YOUR ASSIGNMENT: The listing below is to be reproduced in full, character for character.

◇ ◇ ◇ ◇ ◇

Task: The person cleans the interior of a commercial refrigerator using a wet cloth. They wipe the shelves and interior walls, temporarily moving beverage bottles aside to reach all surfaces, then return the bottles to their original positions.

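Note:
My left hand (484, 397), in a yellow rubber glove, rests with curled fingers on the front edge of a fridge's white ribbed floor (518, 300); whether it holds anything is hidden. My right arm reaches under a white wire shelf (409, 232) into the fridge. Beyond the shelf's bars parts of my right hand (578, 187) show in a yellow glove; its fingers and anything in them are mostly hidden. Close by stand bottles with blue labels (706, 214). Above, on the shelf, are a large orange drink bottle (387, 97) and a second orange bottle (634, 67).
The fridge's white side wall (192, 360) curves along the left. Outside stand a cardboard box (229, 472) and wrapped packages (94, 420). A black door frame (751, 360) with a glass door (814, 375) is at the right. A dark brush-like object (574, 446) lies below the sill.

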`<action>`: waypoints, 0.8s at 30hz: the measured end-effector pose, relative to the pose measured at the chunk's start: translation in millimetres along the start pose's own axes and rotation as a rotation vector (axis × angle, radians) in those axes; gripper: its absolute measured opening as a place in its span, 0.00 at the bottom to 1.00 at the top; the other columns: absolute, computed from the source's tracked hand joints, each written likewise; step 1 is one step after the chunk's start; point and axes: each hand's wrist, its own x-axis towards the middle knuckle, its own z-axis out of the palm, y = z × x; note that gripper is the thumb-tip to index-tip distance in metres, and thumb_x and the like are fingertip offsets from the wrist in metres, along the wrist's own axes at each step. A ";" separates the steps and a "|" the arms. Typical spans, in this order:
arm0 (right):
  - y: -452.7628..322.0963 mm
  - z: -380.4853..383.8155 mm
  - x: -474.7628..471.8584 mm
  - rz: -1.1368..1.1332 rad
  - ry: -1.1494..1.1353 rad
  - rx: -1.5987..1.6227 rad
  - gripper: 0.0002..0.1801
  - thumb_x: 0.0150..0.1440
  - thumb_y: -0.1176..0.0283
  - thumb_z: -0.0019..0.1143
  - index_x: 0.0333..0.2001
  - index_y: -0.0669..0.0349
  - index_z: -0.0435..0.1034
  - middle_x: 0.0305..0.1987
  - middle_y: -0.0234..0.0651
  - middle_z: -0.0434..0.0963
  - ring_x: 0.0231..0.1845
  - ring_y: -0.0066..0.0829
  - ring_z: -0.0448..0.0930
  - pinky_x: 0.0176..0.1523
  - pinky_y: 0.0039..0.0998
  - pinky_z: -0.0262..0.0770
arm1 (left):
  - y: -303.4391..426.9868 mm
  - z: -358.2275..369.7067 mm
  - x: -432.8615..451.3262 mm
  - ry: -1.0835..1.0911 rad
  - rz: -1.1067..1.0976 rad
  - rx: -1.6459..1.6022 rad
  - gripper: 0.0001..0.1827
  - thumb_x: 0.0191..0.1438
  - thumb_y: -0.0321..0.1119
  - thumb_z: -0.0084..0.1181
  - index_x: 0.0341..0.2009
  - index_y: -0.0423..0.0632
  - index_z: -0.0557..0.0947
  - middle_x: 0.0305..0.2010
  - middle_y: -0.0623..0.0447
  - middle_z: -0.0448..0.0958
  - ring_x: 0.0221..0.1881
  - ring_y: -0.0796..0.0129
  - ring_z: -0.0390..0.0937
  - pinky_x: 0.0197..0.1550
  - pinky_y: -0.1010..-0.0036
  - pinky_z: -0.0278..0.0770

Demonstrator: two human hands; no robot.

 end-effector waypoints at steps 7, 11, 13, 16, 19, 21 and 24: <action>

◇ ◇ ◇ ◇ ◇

EXPECTED ANSWER:
Task: The person cleans the interior of a commercial refrigerator using a wet cloth. They wipe the shelves and interior walls, temporarily moving beverage bottles aside to reach all surfaces, then return the bottles to their original positions.

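Note:
My left hand (484, 397), in a yellow rubber glove, rests with curled fingers on the front edge of a fridge's white ribbed floor (518, 300); whether it holds anything is hidden. My right arm reaches under a white wire shelf (409, 232) into the fridge. Beyond the shelf's bars parts of my right hand (578, 187) show in a yellow glove; its fingers and anything in them are mostly hidden. Close by stand bottles with blue labels (706, 214). Above, on the shelf, are a large orange drink bottle (387, 97) and a second orange bottle (634, 67).
The fridge's white side wall (192, 360) curves along the left. Outside stand a cardboard box (229, 472) and wrapped packages (94, 420). A black door frame (751, 360) with a glass door (814, 375) is at the right. A dark brush-like object (574, 446) lies below the sill.
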
`<action>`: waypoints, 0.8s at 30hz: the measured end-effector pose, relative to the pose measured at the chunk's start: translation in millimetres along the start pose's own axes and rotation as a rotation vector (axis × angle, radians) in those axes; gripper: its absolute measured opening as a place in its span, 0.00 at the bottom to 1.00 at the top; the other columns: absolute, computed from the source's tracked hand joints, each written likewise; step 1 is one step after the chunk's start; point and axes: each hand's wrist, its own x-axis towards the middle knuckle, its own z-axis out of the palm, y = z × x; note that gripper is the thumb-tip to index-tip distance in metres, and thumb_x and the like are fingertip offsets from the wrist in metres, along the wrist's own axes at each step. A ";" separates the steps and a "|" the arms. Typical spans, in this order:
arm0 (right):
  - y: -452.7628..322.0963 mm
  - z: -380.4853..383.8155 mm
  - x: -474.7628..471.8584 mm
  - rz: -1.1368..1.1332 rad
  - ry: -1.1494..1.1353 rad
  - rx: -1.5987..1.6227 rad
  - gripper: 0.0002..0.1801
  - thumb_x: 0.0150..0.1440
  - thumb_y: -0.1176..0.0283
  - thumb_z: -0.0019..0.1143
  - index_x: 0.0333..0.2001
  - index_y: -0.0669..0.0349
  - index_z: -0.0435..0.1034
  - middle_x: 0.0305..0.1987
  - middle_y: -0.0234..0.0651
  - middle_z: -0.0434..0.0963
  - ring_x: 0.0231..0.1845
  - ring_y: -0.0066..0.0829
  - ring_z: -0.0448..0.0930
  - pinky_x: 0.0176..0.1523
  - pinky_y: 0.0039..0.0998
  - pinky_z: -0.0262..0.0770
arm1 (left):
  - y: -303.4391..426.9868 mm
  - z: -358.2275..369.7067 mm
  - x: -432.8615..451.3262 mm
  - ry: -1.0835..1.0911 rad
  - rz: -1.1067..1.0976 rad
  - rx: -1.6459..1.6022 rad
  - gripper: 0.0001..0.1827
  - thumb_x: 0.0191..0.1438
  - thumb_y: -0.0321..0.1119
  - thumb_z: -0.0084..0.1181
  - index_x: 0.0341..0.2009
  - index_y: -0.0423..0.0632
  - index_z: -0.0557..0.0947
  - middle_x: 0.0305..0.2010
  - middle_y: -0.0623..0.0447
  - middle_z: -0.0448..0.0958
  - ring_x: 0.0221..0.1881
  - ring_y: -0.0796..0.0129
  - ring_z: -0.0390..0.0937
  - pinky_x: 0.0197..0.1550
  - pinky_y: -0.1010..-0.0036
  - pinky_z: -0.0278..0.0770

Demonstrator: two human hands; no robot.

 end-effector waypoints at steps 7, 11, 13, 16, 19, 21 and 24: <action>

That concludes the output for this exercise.